Para começar, coloque tampas de vidro de 25 milímetros nos poços de uma placa de cultura de células de seis poços. Coloque uma gota de polilisina no centro de cada lamínula. Após a incubação, lave cada tampa três vezes com água destilada.
Em seguida, lave as escorregas da tampa duas vezes com uma solução salina isenta de cálcio. Em seguida, instale as tampas em uma câmara de gravação e preencha-a com soro fisiológico isento de cálcio. Coletar as larvas errantes de terceiro ínstar do cruzamento genético desejado de drosófila.
Transfira as larvas para um poço de prato e, em seguida, lave as larvas três vezes com água destilada. Coloque as larvas em outra placa de dissecção de vidro contendo 750 microlitros de solução salina gelada e sem cálcio. Agora coloque uma larva sob um microscópio estéreo.
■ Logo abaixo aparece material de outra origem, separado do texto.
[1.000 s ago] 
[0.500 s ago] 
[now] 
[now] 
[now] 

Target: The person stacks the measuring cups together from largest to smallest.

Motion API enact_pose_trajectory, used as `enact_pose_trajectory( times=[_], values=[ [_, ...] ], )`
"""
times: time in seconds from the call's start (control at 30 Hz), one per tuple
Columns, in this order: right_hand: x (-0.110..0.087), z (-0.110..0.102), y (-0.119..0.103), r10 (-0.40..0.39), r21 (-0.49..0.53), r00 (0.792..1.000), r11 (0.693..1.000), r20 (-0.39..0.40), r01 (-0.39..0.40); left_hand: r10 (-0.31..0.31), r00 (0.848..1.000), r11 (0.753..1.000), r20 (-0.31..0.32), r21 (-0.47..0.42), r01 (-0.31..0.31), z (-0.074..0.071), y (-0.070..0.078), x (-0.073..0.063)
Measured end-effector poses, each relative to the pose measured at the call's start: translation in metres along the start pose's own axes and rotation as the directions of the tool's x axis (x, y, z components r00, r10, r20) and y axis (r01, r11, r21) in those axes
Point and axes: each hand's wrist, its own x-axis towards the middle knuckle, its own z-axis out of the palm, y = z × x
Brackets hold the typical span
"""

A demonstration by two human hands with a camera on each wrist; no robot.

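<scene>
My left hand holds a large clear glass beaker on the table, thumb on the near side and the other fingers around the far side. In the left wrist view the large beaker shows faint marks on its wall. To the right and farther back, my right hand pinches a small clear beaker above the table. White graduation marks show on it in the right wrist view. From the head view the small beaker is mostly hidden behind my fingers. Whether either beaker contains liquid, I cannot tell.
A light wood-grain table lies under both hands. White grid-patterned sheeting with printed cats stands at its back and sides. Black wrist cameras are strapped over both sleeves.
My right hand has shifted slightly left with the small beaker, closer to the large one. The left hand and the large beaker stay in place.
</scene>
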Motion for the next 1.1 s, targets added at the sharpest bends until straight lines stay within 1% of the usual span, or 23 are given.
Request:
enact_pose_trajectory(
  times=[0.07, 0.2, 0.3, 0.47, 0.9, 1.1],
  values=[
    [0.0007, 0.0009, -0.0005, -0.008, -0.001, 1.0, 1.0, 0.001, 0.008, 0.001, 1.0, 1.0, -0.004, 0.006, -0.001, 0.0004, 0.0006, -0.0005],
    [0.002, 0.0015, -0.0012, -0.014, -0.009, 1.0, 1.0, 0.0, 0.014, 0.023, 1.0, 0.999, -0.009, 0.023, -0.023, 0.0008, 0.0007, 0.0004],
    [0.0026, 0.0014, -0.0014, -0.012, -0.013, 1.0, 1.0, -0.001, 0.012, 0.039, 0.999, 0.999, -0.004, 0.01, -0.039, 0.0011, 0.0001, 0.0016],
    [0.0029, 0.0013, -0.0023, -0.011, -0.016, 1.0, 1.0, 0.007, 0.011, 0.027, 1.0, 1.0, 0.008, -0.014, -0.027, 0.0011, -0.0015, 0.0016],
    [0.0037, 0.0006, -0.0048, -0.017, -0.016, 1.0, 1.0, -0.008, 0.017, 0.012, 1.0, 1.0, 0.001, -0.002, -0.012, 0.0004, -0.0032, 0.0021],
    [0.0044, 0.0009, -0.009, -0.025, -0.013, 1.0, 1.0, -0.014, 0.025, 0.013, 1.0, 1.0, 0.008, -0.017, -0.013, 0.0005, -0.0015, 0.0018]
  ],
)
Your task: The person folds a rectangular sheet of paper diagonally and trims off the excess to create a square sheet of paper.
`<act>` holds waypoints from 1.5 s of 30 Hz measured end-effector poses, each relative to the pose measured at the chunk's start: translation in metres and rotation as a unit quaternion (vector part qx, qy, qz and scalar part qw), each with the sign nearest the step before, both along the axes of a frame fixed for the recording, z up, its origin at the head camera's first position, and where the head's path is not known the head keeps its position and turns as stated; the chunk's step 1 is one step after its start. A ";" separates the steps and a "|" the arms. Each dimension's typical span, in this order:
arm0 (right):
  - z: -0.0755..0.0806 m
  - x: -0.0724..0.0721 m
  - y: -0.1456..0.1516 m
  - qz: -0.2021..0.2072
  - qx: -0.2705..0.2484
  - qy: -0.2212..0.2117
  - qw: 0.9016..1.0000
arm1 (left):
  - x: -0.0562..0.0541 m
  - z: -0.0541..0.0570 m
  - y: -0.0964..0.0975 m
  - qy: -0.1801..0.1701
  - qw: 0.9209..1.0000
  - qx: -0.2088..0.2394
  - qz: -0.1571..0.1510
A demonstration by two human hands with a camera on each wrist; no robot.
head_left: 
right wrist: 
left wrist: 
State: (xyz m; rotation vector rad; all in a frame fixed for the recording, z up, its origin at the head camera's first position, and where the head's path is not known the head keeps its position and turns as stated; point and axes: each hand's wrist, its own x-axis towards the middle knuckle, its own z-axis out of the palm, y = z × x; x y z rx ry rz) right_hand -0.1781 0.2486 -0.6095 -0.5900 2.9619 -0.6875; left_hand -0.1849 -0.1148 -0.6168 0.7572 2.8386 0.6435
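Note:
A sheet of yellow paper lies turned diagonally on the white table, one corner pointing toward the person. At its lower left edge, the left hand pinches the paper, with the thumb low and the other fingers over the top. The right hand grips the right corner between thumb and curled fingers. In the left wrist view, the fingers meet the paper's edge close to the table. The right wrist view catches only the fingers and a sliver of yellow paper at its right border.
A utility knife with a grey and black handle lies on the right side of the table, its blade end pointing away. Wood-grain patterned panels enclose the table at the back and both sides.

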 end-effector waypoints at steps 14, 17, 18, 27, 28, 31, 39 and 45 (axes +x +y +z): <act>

Com um par de pinças, faça um corte transversal na parte de trás do abdômen. Empurre a mandíbula com a pinça para virar as larvas do avesso. Observe o cordão nervoso ventral próximo à mandíbula.
Remova cuidadosamente os discos imaginários e os tecidos cerebrais remanescentes. Em seguida, separe o cordão nervoso ventral com o cérebro central e os lobos ópticos do resto do tecido. Transfira o cordão nervoso ventral para a câmara de registro contendo solução salina livre de cálcio.
Para evitar interferências, prenda os nervos restantes ao fundo da tampa com pinças. Para realizar experimentos em corpos gordurosos, proceda ao isolamento dos tecidos adiposos da larva transformada. Coloque os corpos gordurosos isolados expressando os sensores de traste na câmara de registro.
Para adquirir imagens de tecidos expressando sensores, ligue o sistema de iluminação do microscópio. Coloque a câmara de gravação contendo cordões nervosos ventrais ou corpos de gordura no palco de um microscópio fluorescente. Para visualizar a fluorescência GCaMP6f, defina o comprimento de onda de excitação para 488 nanômetros.
Para metabólitos como sensores lacônicos, pirônicos, ATP ou de glicose, defina a excitação para 440 nanômetros. Agora defina a aquisição de imagem em intervalos regulares para GCaMP6f e sensor de metabólito. Coloque a objetiva de imersão em água, garantindo que ela permaneça submersa.
Em seguida, conecte a câmara de gravação a um sistema de perfusão. Use uma bomba peristáltica de baixo fluxo para extrair o líquido da câmara e manter um fluxo constante de três mililitros por minuto. Posicionar a solução contendo tubos 25 centímetros acima do estágio do microscópio.
Antes de qualquer estimulação, obtenha uma linha de base de fluorescência estável, permitindo que a solução de gravação flua por cinco a 10 minutos. Agora, substitua a solução de fluxo pela solução de estimulação contendo glicose, piruvato ou lactato por cinco minutos. Capturar as imagens do cordão nervoso ventral estimulado que foi exposto à picrotoxina de 80 micromolares para avaliar a atividade neuronal.
Sensores lacônicos em células gliais e neurônios motores respondem a um lactato milimolar em uma taxa semelhante no início do pulso. No entanto, os neurônios motores atingem um aumento maior em relação à linha de base durante o pulso de cinco minutos. O sinal do sensor de glicose aumentou a uma taxa semelhante nas células gliais e neurônios quando expostos à glicose de cinco milimolares.
Durante o pulso de glicose, no entanto, o sinal nos neurônios aumenta mais do que nas células gliais. Nocautear o transportador Chaski reduziu o transporte de lactato nas células gliais. Aumentos induzidos por picrotoxinas na atividade neuronal resultaram em uma queda transitória nos níveis de ATP no soma dos neurônios motores.
Observou-se que o sensor lacônico está bem expresso nos corpos gordurosos. O aumento da fluorescência dos sensores de glicose foi observado quando os corpos gordurosos foram expostos ao aumento da concentração de glicose. O aumento das concentrações de lactato e piruvato resultou em aumento proporcional da fluorescência lacônica e pirônica.